■ What this task involves
Look through the material below. Copy each line that contains the string "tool".
-=-=-
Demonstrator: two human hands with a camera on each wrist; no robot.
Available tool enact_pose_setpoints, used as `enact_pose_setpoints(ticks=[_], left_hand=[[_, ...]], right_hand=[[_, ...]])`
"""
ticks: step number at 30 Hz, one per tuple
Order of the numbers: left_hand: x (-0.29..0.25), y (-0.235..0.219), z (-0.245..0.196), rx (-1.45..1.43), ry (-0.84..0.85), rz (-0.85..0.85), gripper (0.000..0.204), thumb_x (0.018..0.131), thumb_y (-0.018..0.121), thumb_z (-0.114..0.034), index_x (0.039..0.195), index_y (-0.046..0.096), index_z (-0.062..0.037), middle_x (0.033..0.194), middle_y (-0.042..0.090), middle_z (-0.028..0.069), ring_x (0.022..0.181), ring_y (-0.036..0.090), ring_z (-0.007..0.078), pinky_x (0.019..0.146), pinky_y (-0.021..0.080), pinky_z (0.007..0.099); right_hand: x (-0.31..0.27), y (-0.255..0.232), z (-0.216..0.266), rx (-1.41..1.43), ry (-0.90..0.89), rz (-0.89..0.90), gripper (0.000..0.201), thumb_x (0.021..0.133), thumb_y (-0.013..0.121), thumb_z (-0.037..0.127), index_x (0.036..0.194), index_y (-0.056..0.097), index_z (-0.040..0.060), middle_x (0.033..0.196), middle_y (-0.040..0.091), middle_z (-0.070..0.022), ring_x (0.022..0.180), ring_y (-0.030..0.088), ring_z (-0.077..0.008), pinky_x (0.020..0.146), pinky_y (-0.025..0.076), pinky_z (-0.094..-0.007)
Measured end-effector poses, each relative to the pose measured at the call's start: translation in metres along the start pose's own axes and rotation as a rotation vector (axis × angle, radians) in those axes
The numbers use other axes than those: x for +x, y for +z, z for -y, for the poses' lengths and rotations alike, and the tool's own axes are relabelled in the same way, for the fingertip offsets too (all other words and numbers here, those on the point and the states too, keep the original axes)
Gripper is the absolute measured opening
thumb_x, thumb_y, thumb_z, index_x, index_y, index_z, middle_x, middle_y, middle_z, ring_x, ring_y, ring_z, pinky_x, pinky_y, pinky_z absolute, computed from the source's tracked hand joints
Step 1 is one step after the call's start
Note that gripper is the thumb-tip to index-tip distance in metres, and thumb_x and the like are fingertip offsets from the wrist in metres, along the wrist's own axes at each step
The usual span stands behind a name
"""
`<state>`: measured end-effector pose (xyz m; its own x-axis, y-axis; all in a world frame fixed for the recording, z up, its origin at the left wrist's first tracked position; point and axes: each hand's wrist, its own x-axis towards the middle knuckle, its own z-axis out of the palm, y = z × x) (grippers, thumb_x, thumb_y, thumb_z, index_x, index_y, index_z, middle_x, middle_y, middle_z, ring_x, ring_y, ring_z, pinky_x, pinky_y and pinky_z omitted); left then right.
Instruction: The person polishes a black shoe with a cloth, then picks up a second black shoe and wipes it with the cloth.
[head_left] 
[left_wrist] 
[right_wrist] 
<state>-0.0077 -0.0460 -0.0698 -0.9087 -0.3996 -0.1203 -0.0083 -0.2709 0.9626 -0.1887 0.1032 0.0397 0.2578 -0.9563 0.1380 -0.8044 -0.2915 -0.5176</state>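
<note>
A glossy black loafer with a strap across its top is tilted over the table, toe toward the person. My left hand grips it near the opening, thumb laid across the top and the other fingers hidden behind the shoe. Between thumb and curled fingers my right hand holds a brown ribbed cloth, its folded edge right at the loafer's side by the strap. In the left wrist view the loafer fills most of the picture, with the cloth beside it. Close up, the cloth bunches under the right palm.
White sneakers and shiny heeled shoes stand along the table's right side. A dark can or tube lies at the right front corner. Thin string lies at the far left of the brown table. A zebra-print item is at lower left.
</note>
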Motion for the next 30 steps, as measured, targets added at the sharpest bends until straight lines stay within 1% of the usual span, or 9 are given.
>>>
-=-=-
■ Answer for this exercise
Available tool enact_pose_setpoints, used as `enact_pose_setpoints(ticks=[_], left_hand=[[_, ...]], right_hand=[[_, ...]])`
The numbers use other axes than those: x for +x, y for +z, z for -y, for the poses' lengths and rotations alike, and the tool's own axes are relabelled in the same way, for the fingertip offsets too (all other words and numbers here, those on the point and the states too, keep the original axes)

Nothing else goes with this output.